** Extracted data follows **

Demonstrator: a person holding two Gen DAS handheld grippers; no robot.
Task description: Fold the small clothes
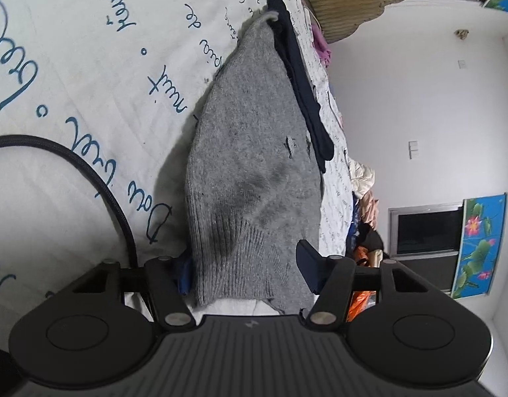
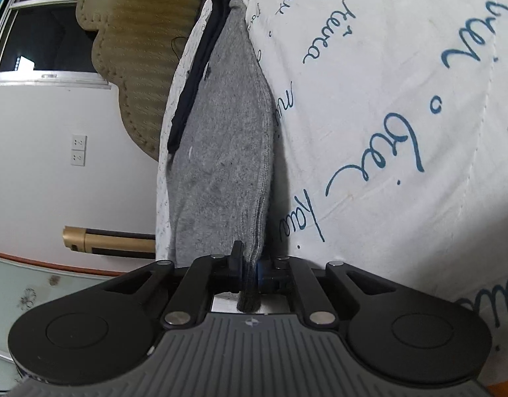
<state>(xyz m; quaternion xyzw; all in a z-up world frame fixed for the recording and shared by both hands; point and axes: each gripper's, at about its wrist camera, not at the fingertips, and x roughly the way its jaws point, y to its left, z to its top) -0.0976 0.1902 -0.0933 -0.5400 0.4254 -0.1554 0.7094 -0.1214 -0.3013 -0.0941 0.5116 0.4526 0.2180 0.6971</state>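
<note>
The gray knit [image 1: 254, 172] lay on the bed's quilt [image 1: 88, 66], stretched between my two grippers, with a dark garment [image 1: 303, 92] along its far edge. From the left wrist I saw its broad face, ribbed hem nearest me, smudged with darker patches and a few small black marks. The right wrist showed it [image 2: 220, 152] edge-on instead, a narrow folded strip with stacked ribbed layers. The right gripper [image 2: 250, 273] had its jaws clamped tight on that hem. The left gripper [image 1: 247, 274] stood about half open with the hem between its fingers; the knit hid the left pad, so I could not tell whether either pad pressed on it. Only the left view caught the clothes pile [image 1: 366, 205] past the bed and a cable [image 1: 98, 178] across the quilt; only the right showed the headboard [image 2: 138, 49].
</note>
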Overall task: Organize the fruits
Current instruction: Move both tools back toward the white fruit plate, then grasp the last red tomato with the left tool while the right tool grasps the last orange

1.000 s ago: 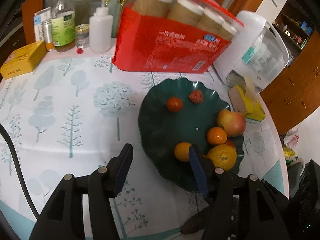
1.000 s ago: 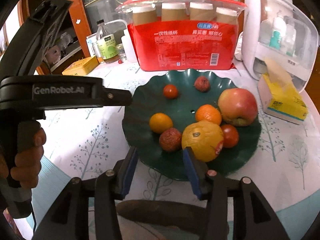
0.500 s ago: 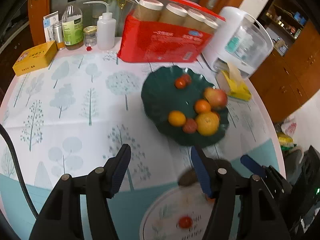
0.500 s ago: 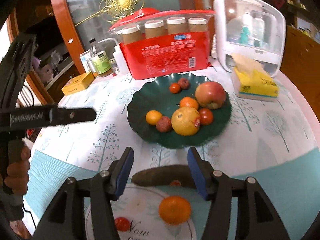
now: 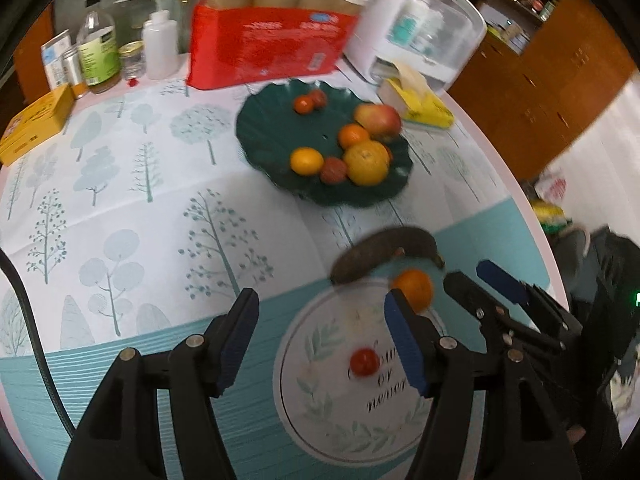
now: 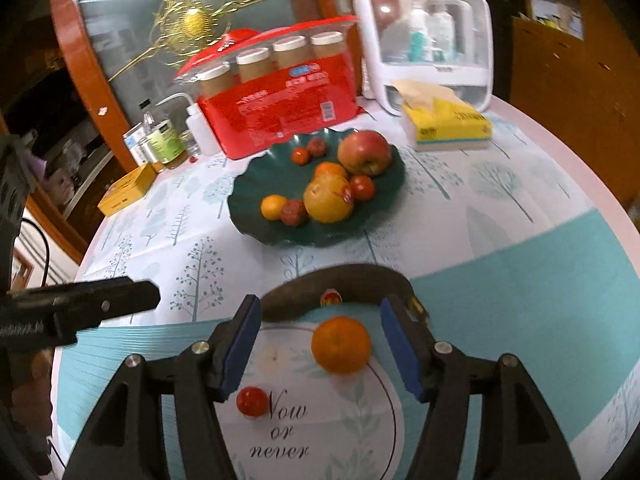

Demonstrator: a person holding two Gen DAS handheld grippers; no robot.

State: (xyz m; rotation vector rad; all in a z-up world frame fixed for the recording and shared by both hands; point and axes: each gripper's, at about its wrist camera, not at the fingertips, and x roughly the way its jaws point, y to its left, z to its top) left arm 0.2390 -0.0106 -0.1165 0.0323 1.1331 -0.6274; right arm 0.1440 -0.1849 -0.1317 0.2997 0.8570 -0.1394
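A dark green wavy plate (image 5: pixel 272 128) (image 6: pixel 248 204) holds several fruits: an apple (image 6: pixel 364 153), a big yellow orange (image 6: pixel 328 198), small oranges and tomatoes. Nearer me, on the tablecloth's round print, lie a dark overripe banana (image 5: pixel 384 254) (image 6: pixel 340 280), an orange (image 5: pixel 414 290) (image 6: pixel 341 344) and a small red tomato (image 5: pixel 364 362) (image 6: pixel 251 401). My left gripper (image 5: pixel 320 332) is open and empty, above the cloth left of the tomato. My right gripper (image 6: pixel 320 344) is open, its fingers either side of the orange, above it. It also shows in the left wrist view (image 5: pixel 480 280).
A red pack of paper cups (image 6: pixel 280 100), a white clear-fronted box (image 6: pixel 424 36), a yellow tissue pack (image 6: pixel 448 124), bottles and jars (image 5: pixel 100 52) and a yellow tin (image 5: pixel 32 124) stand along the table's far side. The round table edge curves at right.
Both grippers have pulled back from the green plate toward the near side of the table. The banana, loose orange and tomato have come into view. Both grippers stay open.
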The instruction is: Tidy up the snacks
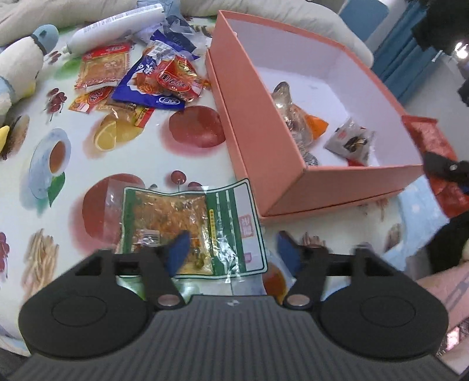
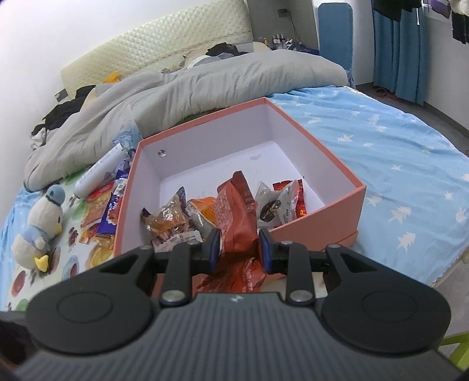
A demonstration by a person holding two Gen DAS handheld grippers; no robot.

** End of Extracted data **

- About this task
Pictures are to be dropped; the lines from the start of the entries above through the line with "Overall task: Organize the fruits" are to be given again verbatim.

- Answer to this exercise
Demonstrator: a person holding two Gen DAS handheld grippers; no robot.
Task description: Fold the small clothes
<state>(xyz m; quaternion xyzw; all in a z-up world frame fixed for the recording and shared by both hands; point and axes: each gripper's, at about its wrist camera, not at the fingertips, and x roughly the way its jaws point, y to its left, z to its top) -0.0976 0.1902 -0.0933 -0.5400 0.4254 -0.1554 0.7094 -0.1214 -0.3013 -0.0941 0.5116 0.4526 0.2180 0.6971</state>
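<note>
The gray knit [image 1: 254, 172] lay on the bed's quilt [image 1: 88, 66], stretched between my two grippers, with a dark garment [image 1: 303, 92] along its far edge. From the left wrist I saw its broad face, ribbed hem nearest me, smudged with darker patches and a few small black marks. The right wrist showed it [image 2: 220, 152] edge-on instead, a narrow folded strip with stacked ribbed layers. The right gripper [image 2: 250, 273] had its jaws clamped tight on that hem. The left gripper [image 1: 247, 274] stood about half open with the hem between its fingers; the knit hid the left pad, so I could not tell whether either pad pressed on it. Only the left view caught the clothes pile [image 1: 366, 205] past the bed and a cable [image 1: 98, 178] across the quilt; only the right showed the headboard [image 2: 138, 49].
</note>
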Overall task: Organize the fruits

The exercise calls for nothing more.